Транспорты привозят грузы, строятся новые склады. Принимали должности командующие.
Вопреки сложившемуся мнению, наиболее боеспособным соединением у британцев была не Гвардейская бригада генерала Бентинка, а 1-я бригада Легкой дивизии генерала Эйри[127] (уже перед высадкой в Крыму замененного на бригадного генерала Кодрингтона), состоявшая из двух фузилерных (7-го Королевского и 23-го Уэльского) и единственного именного (33-й Герцога Веллингтона) полков. Все подразделения бригады прошли через лагерь подготовки пехоты в Чобхэме,[128] где в совершенстве освоили новое вооружение. Подполковник Лайсонс подтверждает, как пригодились солдатам уроки этого лагеря уже в Болгарии и потом в Крыму.{406} В то же время Чобхэм предупредил английское командование о серьезных болезнях не медицинского характера, пронизывавших армию на всех уровнях.
«Маневры там производили тягостное впечатление. Солдаты были прекрасно обмундированы, но ими командовали офицеры, не имевшие ни малейшего представления о тактике. Штабы часто теряли собственные подразделения, организовывали решительные атаки на собственные позиции. Командиры, заявив, что все эти проклятые маневры — пустая трата времени», могли внезапно забрать солдат. «Это не армия, а сброд», — заметил как-то раздраженно один из артиллерийских офицеров.
А через несколько месяцев под восторженные крики полной надежд на скорую победу публики эта армия отправилась на войну».{407}
Первоначально планировалась, что бригада войдет в 1-ю дивизию кузена королевы Виктории, генерал-лейтенанта герцога Кембриджского. Но генерал Раглан решил, что лучше иметь две вполне сильные дивизии, чем одну очень сильную. Хотя, на мой взгляд, опытный штабной офицер Раглан был не самого лучшего мнения о военных дарованиях герцога Кембриджского и решил не отдавать ему все лучшие батальоны.

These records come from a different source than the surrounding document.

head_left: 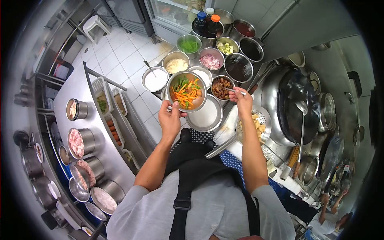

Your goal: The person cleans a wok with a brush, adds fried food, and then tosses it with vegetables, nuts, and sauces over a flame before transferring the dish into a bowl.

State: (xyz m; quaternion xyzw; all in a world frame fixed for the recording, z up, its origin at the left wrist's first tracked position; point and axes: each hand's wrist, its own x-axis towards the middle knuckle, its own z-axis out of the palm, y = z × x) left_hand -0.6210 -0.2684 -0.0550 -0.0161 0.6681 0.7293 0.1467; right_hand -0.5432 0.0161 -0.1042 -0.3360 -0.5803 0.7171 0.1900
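Observation:
My left hand (171, 116) grips the near rim of a steel bowl (172, 86), which is tilted toward me. Sliced carrots (188, 94) with green vegetable pieces and some brown chunks lie in that bowl. In my right hand (242, 100) is the handle of a spoon (231, 90), its head over a bowl of brown roasted-looking pieces (220, 87). Whether the spoon's head touches those pieces is hard to tell. Below my right hand rests a perforated strainer (265, 120) holding yellowish fried pieces (257, 127). A wide pan of white powder (206, 116) sits under the left bowl.
Bowls of sliced onion (211, 61), chopped greens (189, 45) and dark sauce (239, 69) crowd the far side. A large black wok (298, 100) with a ladle (303, 116) stands right. Steel containers of raw meat (76, 142) line the left counter (96, 140). Another person (332, 216) works at lower right.

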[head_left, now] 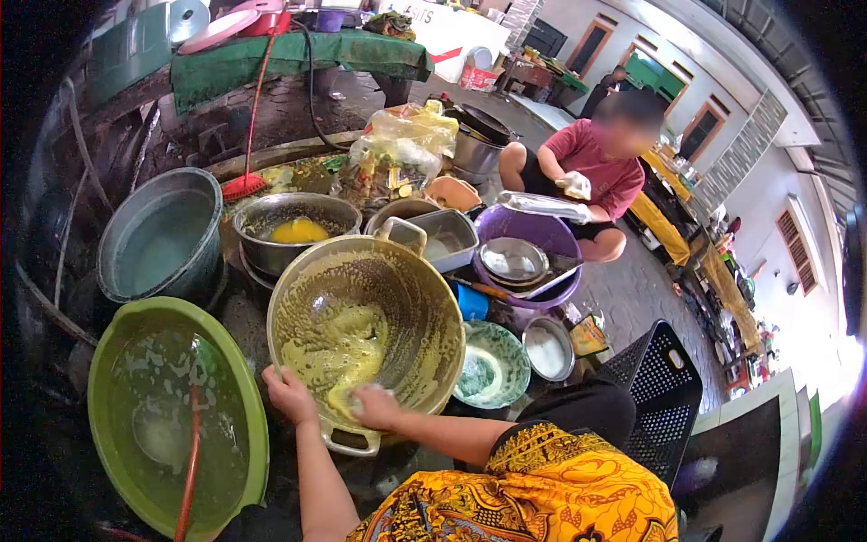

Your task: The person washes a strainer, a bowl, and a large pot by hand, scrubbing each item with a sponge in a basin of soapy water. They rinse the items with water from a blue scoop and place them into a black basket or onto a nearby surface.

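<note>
A big two-handled metal wok (pixel 424 316) tilts toward me, its inside coated with yellowish suds. At its near left edge my left hand (pixel 291 396) is closed on the rim. Low inside the bowl, my right hand (pixel 372 406) presses a pale yellow sponge (pixel 340 398) against the wall; foam and blur partly hide its fingers. Just left of the wok stands a green tub (pixel 102 406) of water with a red hose (pixel 191 461) in it. On the right side are a green bowl (pixel 513 348) of suds and a metal bowl (pixel 567 361) of white foam.
A grey bucket (pixel 209 244) of water stands back left. Behind the wok are a steel pot (pixel 343 210) and a rectangular pan (pixel 465 226). A co-worker (pixel 623 154) sits beside a purple basin (pixel 569 235) of dishes. A black crate (pixel 664 388) is near my knee.
</note>
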A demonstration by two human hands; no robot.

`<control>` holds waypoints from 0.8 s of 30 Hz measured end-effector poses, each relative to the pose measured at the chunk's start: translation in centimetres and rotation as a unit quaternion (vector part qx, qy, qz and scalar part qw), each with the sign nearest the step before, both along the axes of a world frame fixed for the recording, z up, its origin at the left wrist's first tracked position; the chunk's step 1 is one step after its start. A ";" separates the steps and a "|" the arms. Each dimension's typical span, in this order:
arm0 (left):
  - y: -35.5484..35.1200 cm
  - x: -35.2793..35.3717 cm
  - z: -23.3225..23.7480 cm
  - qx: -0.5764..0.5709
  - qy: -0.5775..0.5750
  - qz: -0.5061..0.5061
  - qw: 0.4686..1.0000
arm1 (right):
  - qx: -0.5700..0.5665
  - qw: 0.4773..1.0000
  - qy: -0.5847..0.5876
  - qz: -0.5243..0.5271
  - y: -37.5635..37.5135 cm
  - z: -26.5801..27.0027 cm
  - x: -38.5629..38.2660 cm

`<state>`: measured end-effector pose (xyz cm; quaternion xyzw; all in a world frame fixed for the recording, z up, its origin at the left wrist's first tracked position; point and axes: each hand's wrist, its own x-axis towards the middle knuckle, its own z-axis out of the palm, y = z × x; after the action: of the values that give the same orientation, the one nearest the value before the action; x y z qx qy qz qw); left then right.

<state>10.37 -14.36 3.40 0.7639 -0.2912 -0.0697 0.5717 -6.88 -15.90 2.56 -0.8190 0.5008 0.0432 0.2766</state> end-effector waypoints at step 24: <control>7.6 -5.8 8.5 0.257 -0.162 -0.387 0.871 | 0.288 0.910 -0.288 -0.084 -8.6 22.5 -18.9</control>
<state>4.52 -6.73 11.89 0.7104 -0.6239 -0.2331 0.2275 -25.73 -24.54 25.03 -0.6358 0.4323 -0.0758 0.6350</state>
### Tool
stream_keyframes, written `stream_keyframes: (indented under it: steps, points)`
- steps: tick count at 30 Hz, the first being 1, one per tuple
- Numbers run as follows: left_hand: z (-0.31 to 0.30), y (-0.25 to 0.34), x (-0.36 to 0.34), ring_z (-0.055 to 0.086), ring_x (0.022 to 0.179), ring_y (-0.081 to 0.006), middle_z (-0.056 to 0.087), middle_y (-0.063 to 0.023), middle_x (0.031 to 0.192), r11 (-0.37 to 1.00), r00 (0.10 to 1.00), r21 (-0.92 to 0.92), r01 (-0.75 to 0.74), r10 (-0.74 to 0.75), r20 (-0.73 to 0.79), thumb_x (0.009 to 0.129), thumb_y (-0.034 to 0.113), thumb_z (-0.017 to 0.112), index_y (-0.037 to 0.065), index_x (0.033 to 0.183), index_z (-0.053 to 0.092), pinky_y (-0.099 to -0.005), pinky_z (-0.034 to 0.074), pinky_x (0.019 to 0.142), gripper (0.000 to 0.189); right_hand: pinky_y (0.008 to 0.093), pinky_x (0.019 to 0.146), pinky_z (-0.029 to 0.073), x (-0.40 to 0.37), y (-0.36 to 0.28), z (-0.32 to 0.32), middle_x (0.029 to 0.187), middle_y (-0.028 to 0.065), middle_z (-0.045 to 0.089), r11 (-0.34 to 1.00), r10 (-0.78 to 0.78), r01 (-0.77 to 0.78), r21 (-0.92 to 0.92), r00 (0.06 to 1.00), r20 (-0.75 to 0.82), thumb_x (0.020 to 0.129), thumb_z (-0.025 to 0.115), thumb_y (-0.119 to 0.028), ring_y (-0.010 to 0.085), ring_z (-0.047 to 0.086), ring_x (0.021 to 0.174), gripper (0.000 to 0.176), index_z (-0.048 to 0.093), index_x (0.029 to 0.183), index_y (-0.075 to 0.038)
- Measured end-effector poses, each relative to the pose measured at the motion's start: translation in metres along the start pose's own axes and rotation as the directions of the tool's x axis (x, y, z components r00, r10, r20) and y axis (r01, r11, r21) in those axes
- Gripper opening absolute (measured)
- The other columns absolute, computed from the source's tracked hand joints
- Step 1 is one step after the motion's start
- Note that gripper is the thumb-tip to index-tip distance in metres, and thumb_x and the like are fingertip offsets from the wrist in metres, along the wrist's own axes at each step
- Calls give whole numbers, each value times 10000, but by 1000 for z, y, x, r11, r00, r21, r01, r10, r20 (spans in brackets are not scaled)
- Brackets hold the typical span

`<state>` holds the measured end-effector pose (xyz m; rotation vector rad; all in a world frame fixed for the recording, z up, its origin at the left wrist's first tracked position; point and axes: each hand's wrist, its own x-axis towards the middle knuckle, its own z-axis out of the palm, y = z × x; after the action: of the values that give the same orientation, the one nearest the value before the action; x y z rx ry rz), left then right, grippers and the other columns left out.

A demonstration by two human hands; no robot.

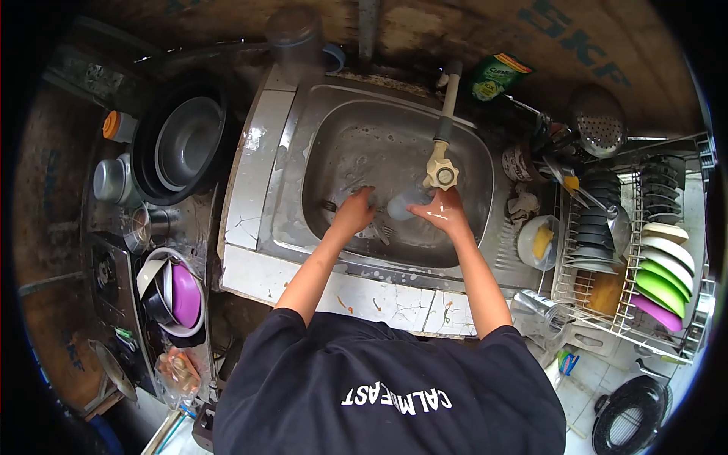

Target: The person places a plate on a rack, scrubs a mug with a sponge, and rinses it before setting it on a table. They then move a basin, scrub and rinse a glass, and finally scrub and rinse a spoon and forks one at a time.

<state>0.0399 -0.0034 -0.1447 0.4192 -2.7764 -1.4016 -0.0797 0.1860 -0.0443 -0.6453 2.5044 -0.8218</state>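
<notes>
In the steel sink [322, 163], my right hand [444, 212] grips a pale translucent cup [402, 205] by its right side. Directly above that hand is the faucet's cream star-shaped knob [444, 176]. To the left, my left hand [355, 211] reaches low into the basin, its fingers partly bent and apart, and I see nothing held in it. Wet forks [379, 230] lie on the sink bottom beside it, and another piece of metal cutlery [329, 205] shows at its other side. The undersides of both hands are hidden.
Right of the sink stand a clear bowl with a yellow sponge [543, 241] and a wire rack [607, 322] of plates and bowls. A green soap pouch [499, 76] is behind the faucet. Leftward are a large black basin [144, 144] and a tub with a purple bowl [186, 296].
</notes>
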Motion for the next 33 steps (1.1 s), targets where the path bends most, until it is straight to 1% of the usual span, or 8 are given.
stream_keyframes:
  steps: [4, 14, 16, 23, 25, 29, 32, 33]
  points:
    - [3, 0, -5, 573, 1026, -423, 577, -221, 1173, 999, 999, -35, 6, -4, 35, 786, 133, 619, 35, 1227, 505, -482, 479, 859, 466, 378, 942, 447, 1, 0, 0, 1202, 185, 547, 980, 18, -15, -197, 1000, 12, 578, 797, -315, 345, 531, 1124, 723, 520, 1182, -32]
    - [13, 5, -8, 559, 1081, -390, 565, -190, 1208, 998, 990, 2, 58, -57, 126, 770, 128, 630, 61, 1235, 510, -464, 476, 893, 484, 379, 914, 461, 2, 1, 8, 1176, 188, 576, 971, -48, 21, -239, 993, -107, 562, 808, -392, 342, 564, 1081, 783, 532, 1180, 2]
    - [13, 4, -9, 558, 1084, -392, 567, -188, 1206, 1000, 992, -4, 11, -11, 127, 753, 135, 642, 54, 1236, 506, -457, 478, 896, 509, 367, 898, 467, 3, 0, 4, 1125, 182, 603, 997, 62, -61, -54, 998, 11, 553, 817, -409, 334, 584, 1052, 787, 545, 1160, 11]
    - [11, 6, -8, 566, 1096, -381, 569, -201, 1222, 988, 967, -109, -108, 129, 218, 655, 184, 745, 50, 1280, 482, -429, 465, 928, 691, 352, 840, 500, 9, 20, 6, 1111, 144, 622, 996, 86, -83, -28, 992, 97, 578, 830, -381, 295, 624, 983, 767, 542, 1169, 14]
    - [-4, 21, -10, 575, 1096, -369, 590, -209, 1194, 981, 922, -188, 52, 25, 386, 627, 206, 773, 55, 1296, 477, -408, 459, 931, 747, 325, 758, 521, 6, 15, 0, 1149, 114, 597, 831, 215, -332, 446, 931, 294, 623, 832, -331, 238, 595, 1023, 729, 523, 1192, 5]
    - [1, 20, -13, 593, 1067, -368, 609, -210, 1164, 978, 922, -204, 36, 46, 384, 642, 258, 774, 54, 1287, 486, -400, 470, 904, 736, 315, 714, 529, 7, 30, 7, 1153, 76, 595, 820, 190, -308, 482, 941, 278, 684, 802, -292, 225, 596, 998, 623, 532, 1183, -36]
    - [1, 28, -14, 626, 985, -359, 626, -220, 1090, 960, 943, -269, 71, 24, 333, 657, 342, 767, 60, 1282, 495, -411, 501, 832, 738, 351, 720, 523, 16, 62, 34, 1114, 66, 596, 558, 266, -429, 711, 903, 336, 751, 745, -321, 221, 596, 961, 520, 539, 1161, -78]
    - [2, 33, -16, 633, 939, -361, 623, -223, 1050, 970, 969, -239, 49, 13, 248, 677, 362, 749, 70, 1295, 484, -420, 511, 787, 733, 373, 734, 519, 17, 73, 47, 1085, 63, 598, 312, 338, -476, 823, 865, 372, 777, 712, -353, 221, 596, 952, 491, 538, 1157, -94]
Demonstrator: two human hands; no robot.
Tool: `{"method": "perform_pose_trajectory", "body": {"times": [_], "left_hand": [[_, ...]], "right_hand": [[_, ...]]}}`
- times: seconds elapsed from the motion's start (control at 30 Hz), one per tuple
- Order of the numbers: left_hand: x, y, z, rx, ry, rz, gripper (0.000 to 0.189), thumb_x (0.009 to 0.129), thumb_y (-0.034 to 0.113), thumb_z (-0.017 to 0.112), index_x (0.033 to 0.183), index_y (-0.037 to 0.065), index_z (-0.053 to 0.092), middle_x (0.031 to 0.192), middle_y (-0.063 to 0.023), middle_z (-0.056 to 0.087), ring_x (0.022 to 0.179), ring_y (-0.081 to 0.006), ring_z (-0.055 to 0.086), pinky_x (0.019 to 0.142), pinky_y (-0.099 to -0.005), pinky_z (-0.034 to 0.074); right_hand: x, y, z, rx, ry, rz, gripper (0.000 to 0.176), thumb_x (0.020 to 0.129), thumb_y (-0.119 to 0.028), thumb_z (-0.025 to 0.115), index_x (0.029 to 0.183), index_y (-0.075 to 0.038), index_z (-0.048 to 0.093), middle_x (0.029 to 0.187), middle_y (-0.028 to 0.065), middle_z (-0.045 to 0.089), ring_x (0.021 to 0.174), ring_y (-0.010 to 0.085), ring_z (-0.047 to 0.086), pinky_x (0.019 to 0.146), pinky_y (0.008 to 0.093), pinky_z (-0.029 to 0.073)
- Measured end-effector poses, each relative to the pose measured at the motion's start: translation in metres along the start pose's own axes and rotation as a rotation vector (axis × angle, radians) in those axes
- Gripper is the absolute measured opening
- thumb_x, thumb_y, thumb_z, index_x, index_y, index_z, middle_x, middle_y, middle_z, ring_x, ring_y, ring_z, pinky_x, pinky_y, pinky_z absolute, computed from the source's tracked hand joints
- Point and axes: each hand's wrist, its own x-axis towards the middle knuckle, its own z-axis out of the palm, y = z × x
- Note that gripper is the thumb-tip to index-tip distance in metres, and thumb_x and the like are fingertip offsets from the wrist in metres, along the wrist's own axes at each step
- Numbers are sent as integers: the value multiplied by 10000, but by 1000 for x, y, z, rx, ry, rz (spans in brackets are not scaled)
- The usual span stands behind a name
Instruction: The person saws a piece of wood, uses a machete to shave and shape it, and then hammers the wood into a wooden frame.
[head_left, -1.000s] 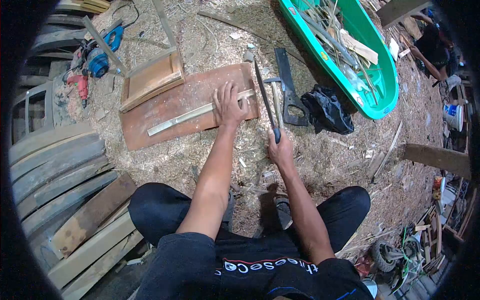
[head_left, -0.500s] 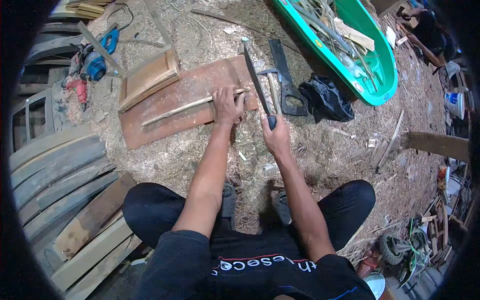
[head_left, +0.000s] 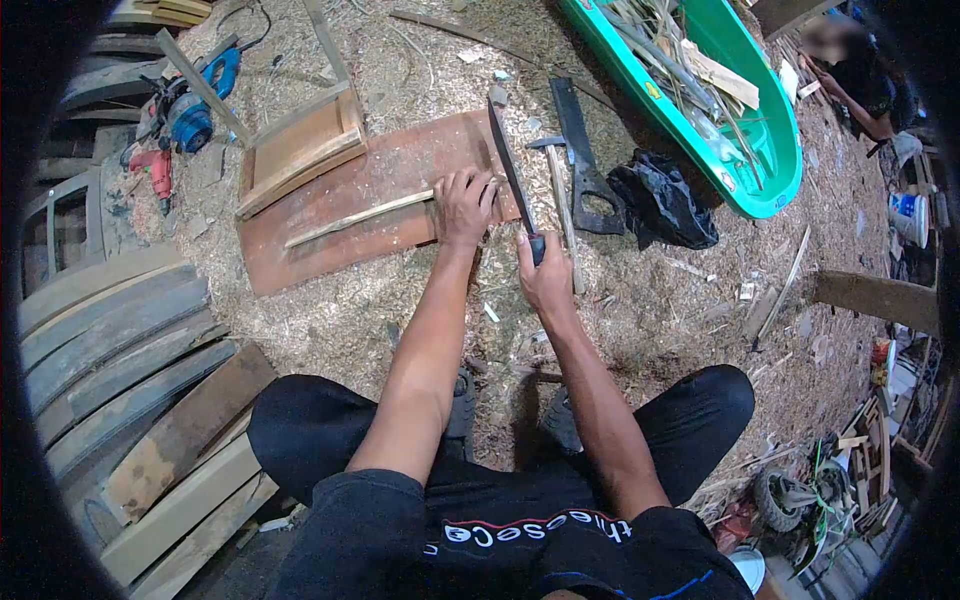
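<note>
A thin wooden stick [head_left: 365, 214] lies slantwise across a reddish-brown board [head_left: 300, 262] on the ground. My left hand [head_left: 464, 208] is closed over the stick's right end, its fingers hiding most of that end. In my right hand [head_left: 546, 275] is the dark handle of a machete [head_left: 512, 165]. Its long blade points away from me, just right of my left hand and apart from the stick. To the right of the blade lie a hammer [head_left: 560, 190] with a wooden handle and a dark handsaw [head_left: 577, 150].
A wooden frame with legs [head_left: 305, 150] rests on the board. Power tools [head_left: 190, 125] lie at left, above stacked curved planks [head_left: 120, 340]. A black plastic bag [head_left: 662, 205] and a green tub [head_left: 770, 190] of wood scraps are at right. Another person [head_left: 855, 80] sits far right.
My left hand has shifted slightly right, its fingers now covering more of the stick's right end. My right hand and the machete have come slightly nearer to me. The view has shifted a little.
</note>
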Motion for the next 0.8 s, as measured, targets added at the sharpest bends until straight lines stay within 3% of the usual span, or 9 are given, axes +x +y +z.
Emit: {"method": "perform_pose_trajectory", "body": {"times": [0.4, 0.63, 0.8], "left_hand": [[1, 1, -3, 13, -37, -44, 192, 808, 222, 765, 984, 160, 720, 991, -11, 633, 949, -234, 579, 870, -412, 425], [2, -2, 0, 39, -22, -14, 170, 844, 229, 729, 1000, 161, 717, 991, 1, 636, 943, -224, 572, 864, -400, 424], [4, -4, 2, 23, -64, -17, 190, 850, 175, 716, 1032, 121, 726, 1017, -34, 664, 965, -262, 590, 857, -419, 420]], "right_hand": [[1, -11, 5, 37, -25, 31, 284, 959, -287, 631, 1023, -23, 550, 733, 270, 655, 706, 485, 659, 595, 512, 501], [16, -14, 10, -69, -54, -9, 320, 987, -331, 583, 1032, -16, 542, 755, 296, 647, 742, 514, 638, 631, 558, 485], [25, -18, 16, -168, -44, -10, 351, 989, -347, 572, 1041, -2, 531, 772, 310, 646, 759, 522, 635, 645, 569, 482]]}}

Он прекрасно понимал, что если кто и не подведет в самой отчаянной ситуации, насколько трудной бы она ни оказалась, то это Браун. Организатор он был никудышный, но исполнитель идеальный.
В результате, кроме фузилеров, Легкую дивизию дополнили 19-й, 77-й, 88-й полки и 2-й батальон Стрелковой бригады.{408} Боевая ценность распределялась неравномерно. 77-й полк был едва ли не самым слабым в британской армии, не многим лучше был и 88-й.[129] Если на кого можно было положиться в бою, так на традиционно стойкий 19-й полк («Зеленые Говарда»).